公開日時: 2020年12月29日(火) 08:45
文字数:1,258

  誰も何も言わない。俺は気持ちが良かった。と思う反面ミズホさん達にどう思われるか心配だった。

  見なかった事にしてくれないかな。と不可能な事も思った。一応の言い訳は用意してある。火事場のクソ力が出た。と。だが信用しないだろう。

「タオさんを呼んでこい」

  リーダー格が言った。誰も返事をしない。

「早くタオさんを呼んで来いっつっただろ」

  男は叫んだ。が固まる。後ろから中国服を着た男が見えた。俺を一瞥して言った。

「お前はシェーリーだな」

「違うと思います」

  俺は答えた。よく聞こえなった。セィリー?シェアリー?

  男は跳んだ。車三台分の高さから俺の所まで。助走もつけずに。すぐに思った。ひょっとして俺と同じ?

「セェーリーって、ひょっとして意識のあるゾンビの事ですか?」

「違う。シェーリーはシェーリーだ。なぜずっとここにいるのだ?」

「いえ、すぐに帰ります」

「お前、ひょっとして何もしらないのか?」

  男は意表を突かれたような口調で言った。

「よく分からないですが、貴方は脳のあるゾンビじゃないんですか?」

  俺は自分と同じ人間が居る現実で頭がいっぱいだ。

「お前と俺と一緒にするな。そうか、知らないのだな」

  男は黙る。何かを考えてる。

「なら、もうお前は帰れ。そして伝えろ。いつまでもここに居るなと。やるべき事をやれ。と」

  男は言った。そして少ししゃがみ込むと後ろに思い切りジャンプした。人間ではあり得ない脚力。俺でも無理だ。

「約束通り返してやる」

  中国服の男は俺にそう言ってリーダー格の男を見た。リーダー格の男は慌てて他の男達に命令する。


  俺達は解放された。荷物も全て。タオさんにシェーリー。そして誰に伝えるのか?志織?と思ったが、どう見ても中国人とは思えない。それに俺をシェーリーと勘違いしていた。ゾンビの身体をした人間をシェーリーとも呼ばない。ツトムさんが関係あるのか?三浦家の誰かがタオとかいうヤツの知り合いなのか?多分、それが一番可能性が高い。


  他に可能性が高いのはゾンビの種類の名前。俺もゾンビの一種類。普通のゾンビよりも知恵がある。その上にレベルの高いゾンビが居るのかもしれない。その種類をシェーリーと呼ぶのか?


  信長も誰も口を開かない。ミズホさんやヨウジ君達、誰も俺に近寄らない。

  囲いの外。ゾンビが集まってる。信長が返してもらったドライバーでゾンビの頭を殴る。殴りながら「おい、俺達はどこに行けばいいんだよ」と俺に向かって怒鳴る。

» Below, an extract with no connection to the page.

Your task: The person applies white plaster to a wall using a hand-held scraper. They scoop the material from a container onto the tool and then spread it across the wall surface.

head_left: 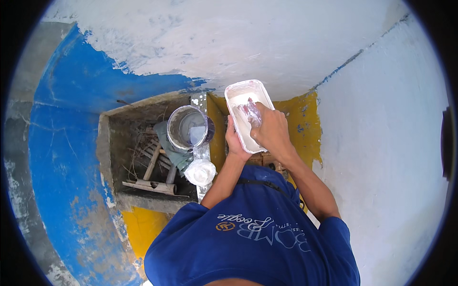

  そうだった。やるべき事。皆の安全を優先。考える事はいくらでもある。

  周りを見渡す。俺達の方ではなくアイツらの方にゾンビが多く移動している。アイツらの反対側に向かう。


  近くの二階建てのアパートに上がる。荷車を持ち上げる。火事場のクソ力の言い訳は通用しない。仕方ない。

  自転車とバイクで階段を塞ぐ。洗濯機でも塞ぐ。部屋はどこも開かない。信長がドライバーでドアノブを壊し皆が中に入る。

  俺はゾンビの返り血で血まみれ。中に入らず外にいる。

「なんで入らない?」

  信長が言った。俺は血まみれだと答える。

「ほらよ」と信長は部屋にあった服を投げた。